Edit: You know what really bites? There are a lot of people, myself included, that want Chapek to fail and fail hard, because he's a "merchandise guy" and has zero background in theme parks. But what would something like that do to P&R in the future? Kind of like the Eisner/Iger change - Yeah, he's "new", but what if he's worse than what he's replacing?

I get the dislike of Chapek, Studio IPs for the sake of Franchise extensions and upcharges galore (the upcharges would have happened under any of the recent Parks leaders). But again, he is the first person to own Parks to get projects actually approved and get construction moving in a long time. And a lot of it...staged in very short succession He has gotten Iger to open the wallet for items outside of Iger-driven projects (Shanghai, DCA-Redo, Pandora).
 

ford91exploder

Resident Curmudgeon
Wall Street shares none of the same opinions/goals of the disney fan/consumer...

That's rule #1 and it's not gonna change

If Wall Street felt that they could make more money by auctioning off TWDC assets, they would force Iger to do so in a New York minute. The key to Wall St, They want things that are good for Wall St, Not necessarily things that are good for the companies themselves.

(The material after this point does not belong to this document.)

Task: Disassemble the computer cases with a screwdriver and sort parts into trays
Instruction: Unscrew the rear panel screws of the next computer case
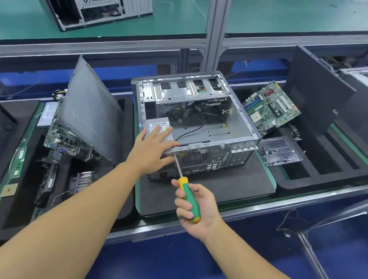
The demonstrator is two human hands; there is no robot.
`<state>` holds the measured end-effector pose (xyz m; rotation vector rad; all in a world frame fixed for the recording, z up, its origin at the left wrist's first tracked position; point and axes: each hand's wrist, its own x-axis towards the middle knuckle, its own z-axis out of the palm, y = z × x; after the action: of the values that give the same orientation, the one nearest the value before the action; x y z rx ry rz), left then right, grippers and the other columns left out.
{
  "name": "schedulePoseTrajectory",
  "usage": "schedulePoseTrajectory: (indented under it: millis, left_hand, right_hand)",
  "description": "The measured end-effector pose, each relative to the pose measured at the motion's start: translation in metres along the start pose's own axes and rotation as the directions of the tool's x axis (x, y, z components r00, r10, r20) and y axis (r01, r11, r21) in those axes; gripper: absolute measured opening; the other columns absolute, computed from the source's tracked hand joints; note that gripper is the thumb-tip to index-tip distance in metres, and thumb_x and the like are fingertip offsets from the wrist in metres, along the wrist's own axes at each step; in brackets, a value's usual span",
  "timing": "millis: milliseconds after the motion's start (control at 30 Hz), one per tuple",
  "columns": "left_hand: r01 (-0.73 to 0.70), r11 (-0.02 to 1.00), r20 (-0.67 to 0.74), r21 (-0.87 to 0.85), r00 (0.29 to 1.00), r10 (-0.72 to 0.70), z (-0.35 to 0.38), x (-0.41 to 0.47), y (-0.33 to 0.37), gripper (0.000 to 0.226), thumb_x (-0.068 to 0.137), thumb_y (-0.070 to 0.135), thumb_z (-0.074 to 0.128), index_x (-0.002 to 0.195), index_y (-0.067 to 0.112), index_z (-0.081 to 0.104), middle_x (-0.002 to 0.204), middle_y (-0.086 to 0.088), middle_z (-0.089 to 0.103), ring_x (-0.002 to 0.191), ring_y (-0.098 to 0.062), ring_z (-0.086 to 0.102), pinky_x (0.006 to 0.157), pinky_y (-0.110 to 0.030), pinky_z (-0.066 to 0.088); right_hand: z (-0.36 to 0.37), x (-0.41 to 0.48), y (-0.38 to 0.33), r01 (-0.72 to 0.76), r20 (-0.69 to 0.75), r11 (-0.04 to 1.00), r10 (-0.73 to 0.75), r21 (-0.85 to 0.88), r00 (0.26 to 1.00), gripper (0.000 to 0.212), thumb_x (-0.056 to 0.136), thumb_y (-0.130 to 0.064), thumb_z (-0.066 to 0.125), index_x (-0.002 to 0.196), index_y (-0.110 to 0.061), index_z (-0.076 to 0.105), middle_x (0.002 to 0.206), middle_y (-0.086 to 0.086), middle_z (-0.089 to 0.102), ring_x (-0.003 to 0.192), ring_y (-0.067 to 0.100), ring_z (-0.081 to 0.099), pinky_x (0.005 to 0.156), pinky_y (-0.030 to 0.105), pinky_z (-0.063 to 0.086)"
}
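R hand (204, 209) wraps the green plastic-handled screwdriver w/ yellow end caps (187, 193): fingers curled round the handle, thumb up by the yellow collar. Steel shaft runs up and slightly left from the grip. Tip sits on the rear panel of the open grey sheet-metal computer case (216, 156), top-left corner just under the rim, next to the fan grille. Can't tell if the tip is seated in a screw.

L hand (151, 152) is up-left of the grip, fingers straight and spread, palm flat on the case's rear rim. Fingertips reach over the grey boxy power supply w/ white label (152, 122) inside. Thumb tip lies just beside the shaft tip.

Case lies on its side, open face up, directly beyond the grip on a black foam mat (205, 189). Loose black cables inside, silver drive cage at the far end.

Right of the grip: small grey plastic tray of dark screws (279, 151) just beside the case corner. Beyond it a green motherboard (270, 108), tilted against the case's right wall, over a black foam tray (316, 171).

Left of the grip: 2nd black foam tray (17, 214) w/ a dark grey side panel (88, 112) leaning, another green motherboard (66, 137) under it, and a finned alu heatsink (82, 181). Green RAM stick (20, 162) and square CPU chip (8, 190) on its far-left border.
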<state>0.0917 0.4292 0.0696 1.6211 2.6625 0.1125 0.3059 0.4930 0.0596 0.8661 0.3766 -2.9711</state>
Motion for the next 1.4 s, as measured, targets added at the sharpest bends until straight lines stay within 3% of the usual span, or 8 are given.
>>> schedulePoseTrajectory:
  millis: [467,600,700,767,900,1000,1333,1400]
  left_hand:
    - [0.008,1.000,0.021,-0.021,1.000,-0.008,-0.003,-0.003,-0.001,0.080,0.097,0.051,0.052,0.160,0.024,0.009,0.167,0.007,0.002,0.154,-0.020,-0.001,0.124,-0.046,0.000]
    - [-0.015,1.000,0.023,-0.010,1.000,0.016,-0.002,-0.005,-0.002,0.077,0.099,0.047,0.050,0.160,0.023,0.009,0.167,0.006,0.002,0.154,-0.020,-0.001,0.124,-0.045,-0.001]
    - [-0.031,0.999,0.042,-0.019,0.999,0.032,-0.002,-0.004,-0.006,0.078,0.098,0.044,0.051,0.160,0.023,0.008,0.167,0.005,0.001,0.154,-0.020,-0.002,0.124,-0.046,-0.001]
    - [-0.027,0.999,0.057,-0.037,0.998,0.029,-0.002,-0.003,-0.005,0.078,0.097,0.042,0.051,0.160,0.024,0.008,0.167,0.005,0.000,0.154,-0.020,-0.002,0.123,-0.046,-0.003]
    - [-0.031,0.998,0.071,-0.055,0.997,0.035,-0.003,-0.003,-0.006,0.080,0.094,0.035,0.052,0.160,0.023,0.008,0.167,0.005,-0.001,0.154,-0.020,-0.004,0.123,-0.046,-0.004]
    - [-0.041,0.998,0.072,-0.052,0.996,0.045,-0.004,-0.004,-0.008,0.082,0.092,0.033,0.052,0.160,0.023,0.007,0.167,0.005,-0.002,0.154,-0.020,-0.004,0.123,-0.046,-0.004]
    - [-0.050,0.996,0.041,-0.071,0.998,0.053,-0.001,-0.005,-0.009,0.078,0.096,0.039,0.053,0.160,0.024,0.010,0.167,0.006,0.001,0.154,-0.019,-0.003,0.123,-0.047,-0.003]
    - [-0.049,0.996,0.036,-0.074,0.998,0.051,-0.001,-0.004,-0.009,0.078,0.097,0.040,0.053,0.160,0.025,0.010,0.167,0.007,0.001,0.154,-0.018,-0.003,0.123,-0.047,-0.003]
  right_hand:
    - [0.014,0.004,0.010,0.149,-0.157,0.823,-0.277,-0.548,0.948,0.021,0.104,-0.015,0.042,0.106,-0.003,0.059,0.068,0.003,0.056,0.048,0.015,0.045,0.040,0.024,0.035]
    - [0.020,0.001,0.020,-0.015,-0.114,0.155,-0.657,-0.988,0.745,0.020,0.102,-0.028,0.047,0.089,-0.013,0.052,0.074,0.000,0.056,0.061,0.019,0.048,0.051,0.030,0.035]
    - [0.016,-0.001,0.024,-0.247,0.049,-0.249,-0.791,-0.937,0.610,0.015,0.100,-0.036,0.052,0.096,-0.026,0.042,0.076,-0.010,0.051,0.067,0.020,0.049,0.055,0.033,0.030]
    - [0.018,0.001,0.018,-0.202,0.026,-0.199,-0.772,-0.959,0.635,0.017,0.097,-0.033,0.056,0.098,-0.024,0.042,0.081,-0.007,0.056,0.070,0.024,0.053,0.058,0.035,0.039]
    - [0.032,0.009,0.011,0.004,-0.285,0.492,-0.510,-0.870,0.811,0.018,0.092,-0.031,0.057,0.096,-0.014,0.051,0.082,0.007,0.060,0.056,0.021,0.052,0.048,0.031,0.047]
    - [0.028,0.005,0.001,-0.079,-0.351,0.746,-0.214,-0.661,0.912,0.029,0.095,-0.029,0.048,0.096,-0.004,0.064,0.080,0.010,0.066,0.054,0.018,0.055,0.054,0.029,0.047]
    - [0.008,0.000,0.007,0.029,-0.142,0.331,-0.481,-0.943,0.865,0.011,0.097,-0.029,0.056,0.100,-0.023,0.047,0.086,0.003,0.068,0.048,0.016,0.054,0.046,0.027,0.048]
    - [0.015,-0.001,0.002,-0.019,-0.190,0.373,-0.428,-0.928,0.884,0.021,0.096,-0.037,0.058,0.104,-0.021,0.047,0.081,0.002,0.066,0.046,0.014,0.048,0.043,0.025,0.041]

Example Bain Capital (Mitt Romney's company) is forcing Toys'R US out of business. Because they feel auctioning off the companies assets would be better for investors than fixing the company.
 

EricsBiscuit

Well-Known Member
If Wall Street felt that they could make more money by auctioning off TWDC assets, they would force Iger to do so in a New York minute. The key to Wall St, They want things that are good for Wall St, Not necessarily things that are good for the companies themselves.

Example Bain Capital (Mitt Romney's company) is forcing Toys'R US out of business. Because they feel auctioning off the companies assets would be better for investors than fixing the company.
Well TRU was losing money hand over fist. WDW is making money hand over fist. So is the rest of TWDC.